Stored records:
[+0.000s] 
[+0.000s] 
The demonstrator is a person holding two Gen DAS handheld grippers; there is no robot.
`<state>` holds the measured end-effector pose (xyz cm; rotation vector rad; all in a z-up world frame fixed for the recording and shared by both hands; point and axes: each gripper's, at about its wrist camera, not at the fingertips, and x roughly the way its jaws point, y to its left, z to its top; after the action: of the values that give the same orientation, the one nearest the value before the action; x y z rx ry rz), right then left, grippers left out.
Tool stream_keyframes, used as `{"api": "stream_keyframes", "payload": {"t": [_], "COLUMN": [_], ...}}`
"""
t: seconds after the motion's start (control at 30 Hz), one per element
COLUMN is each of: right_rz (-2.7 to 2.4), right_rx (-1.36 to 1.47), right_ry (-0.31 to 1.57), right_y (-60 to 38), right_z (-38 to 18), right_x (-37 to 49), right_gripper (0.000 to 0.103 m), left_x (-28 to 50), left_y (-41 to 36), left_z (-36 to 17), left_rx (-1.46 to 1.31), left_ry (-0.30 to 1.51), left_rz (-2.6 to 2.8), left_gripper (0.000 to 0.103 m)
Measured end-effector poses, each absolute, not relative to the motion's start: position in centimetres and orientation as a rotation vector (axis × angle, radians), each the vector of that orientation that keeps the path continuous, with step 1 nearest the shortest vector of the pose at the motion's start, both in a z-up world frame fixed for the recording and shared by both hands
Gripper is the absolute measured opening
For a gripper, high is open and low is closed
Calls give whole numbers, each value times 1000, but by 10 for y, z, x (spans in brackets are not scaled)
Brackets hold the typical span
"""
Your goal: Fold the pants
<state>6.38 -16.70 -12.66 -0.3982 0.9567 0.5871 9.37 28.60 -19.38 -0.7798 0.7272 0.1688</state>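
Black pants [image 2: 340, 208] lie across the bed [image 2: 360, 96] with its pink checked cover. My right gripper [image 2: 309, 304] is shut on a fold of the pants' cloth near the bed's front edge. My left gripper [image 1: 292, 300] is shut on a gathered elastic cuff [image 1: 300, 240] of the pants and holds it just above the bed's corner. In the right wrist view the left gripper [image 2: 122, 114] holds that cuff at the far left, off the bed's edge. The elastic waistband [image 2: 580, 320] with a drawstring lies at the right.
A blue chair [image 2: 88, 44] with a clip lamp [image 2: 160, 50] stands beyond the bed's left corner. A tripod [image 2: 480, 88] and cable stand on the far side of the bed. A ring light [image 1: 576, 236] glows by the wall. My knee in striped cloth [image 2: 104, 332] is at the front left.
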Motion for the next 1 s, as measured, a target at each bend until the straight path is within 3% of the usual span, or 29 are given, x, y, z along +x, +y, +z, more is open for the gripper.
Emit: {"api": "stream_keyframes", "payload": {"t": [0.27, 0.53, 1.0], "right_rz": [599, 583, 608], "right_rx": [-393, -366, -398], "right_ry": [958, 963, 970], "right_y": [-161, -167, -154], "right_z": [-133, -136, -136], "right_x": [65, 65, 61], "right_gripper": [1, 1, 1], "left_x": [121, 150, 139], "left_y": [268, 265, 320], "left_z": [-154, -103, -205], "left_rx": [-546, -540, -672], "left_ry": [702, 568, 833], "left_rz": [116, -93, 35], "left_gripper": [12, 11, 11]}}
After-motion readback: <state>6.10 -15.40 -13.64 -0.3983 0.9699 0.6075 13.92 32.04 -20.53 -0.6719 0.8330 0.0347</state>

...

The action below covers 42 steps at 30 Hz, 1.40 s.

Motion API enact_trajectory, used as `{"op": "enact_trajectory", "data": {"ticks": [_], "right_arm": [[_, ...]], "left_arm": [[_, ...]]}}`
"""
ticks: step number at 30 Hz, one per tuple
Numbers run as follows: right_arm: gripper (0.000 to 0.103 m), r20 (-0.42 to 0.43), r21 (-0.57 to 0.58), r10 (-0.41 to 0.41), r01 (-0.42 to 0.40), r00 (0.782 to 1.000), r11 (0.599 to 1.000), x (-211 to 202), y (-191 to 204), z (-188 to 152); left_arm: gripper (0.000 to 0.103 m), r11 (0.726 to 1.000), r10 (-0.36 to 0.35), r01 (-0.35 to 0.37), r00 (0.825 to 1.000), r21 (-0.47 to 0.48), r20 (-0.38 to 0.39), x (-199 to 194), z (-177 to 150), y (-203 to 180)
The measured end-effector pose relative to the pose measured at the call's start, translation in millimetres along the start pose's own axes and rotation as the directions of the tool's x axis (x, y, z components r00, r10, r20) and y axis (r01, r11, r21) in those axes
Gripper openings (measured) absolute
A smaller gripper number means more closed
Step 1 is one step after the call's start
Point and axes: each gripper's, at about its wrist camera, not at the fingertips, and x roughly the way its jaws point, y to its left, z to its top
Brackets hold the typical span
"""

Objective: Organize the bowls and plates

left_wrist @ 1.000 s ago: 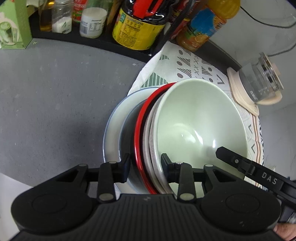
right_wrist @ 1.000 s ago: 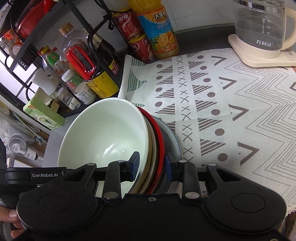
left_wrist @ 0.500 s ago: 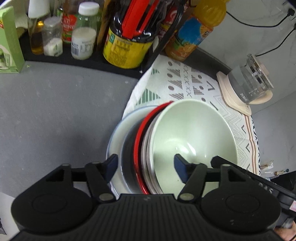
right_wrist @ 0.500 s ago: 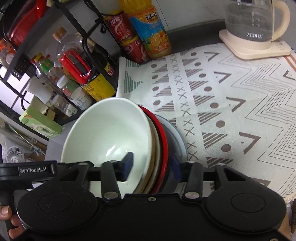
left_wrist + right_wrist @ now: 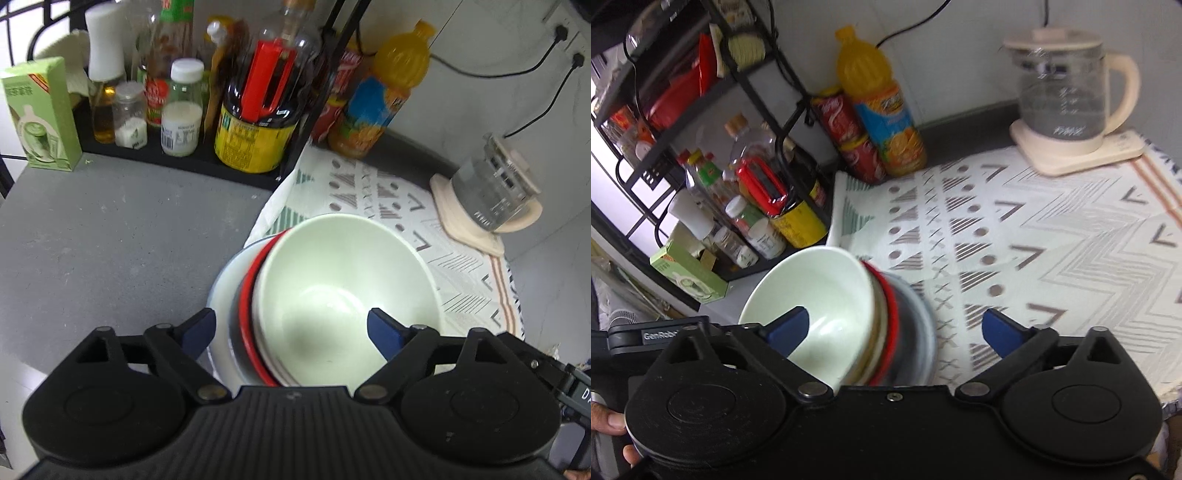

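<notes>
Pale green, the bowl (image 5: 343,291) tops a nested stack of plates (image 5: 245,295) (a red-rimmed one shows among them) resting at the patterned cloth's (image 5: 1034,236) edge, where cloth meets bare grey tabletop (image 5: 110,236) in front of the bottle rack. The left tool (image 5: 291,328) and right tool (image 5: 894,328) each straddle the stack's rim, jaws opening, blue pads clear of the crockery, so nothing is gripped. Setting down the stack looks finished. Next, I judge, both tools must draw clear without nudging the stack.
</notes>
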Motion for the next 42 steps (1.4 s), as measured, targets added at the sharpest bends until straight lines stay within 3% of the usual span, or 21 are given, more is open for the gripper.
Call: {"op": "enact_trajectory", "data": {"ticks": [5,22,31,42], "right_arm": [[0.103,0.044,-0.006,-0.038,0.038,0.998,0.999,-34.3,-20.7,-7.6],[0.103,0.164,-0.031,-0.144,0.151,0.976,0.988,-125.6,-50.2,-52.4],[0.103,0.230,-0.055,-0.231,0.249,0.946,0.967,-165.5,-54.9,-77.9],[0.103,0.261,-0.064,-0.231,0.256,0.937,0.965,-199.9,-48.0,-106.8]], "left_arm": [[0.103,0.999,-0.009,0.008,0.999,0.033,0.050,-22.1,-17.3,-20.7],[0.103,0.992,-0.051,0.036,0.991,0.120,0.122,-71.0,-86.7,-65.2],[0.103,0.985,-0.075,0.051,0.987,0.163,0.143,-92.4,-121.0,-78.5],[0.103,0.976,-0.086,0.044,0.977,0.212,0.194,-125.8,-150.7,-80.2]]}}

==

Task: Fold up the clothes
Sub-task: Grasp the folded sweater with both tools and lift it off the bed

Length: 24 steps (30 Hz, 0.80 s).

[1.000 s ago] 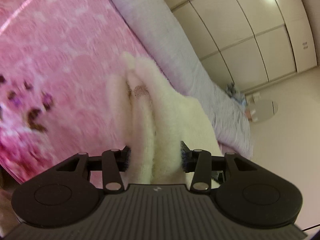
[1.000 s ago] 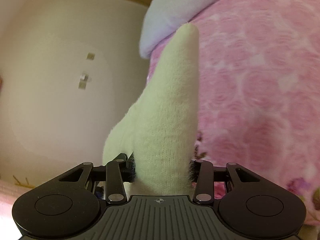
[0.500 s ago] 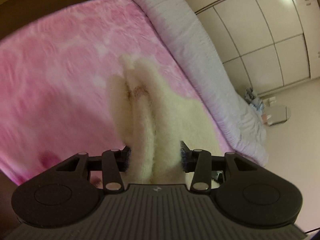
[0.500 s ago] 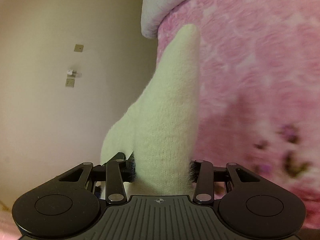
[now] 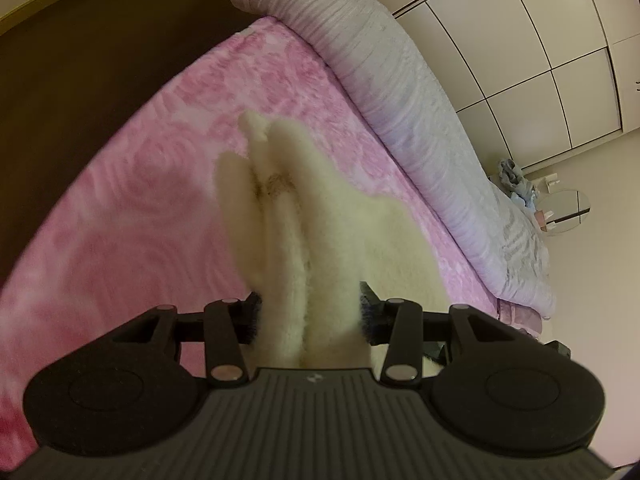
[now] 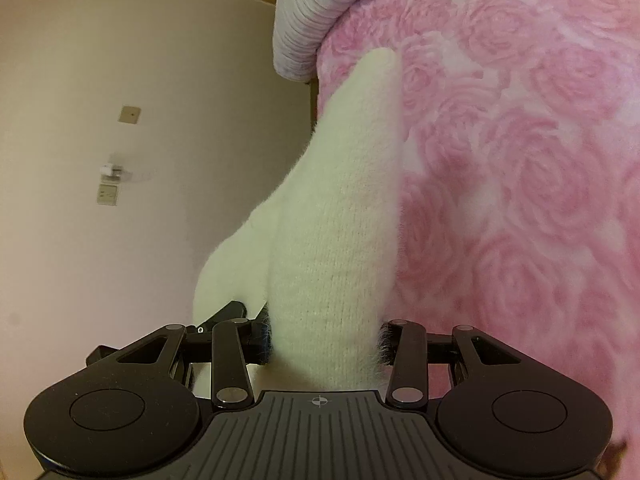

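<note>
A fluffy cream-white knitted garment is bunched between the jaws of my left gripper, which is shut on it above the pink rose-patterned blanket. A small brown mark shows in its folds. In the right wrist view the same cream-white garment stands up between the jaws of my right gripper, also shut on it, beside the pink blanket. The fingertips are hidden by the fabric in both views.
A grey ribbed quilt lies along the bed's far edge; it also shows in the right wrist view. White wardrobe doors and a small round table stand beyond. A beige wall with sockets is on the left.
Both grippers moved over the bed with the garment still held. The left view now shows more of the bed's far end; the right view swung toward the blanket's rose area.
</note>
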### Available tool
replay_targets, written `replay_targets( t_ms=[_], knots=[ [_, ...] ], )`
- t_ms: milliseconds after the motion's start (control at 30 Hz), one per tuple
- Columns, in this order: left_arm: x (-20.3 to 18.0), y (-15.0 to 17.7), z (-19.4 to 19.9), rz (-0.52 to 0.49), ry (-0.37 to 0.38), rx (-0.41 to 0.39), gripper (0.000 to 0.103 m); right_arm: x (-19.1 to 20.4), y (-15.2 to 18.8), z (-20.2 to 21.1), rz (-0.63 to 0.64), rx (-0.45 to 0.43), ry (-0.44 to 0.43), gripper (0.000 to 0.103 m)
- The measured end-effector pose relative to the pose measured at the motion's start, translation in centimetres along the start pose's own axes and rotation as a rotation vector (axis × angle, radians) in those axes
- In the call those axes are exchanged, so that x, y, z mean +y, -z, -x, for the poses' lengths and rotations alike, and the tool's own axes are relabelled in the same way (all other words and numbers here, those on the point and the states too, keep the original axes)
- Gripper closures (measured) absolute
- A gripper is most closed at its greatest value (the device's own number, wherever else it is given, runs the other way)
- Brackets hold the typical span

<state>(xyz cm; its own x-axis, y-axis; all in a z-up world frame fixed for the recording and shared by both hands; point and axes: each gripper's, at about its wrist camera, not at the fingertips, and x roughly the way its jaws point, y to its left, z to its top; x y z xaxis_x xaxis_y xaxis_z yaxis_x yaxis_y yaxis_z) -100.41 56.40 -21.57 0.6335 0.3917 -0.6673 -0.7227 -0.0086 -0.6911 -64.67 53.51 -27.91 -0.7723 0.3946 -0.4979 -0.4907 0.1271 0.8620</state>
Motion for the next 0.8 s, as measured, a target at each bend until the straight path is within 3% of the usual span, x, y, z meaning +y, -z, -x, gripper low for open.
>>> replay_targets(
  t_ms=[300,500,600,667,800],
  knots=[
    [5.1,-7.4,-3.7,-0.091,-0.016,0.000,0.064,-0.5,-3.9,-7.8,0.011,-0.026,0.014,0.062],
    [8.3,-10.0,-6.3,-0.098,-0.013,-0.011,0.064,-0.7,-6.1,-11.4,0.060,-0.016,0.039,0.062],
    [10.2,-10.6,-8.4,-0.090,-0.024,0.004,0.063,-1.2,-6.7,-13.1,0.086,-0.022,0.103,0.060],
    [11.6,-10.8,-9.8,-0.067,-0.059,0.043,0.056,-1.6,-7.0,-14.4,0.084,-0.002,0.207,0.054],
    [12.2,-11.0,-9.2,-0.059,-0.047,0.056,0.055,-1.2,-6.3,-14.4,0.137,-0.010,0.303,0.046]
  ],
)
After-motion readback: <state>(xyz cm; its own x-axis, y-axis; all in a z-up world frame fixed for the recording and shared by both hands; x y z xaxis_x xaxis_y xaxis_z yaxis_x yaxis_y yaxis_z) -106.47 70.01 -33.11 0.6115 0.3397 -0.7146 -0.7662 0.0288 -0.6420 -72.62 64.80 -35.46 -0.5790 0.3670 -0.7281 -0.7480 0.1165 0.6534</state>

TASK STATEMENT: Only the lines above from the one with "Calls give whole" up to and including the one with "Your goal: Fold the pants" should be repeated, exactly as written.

RESULT OF THIS EXERCISE:
Calls give whole numbers, each value times 1000, but by 10 for y, z, x (spans in brackets are not scaled)
Brackets hold the typical span
"""
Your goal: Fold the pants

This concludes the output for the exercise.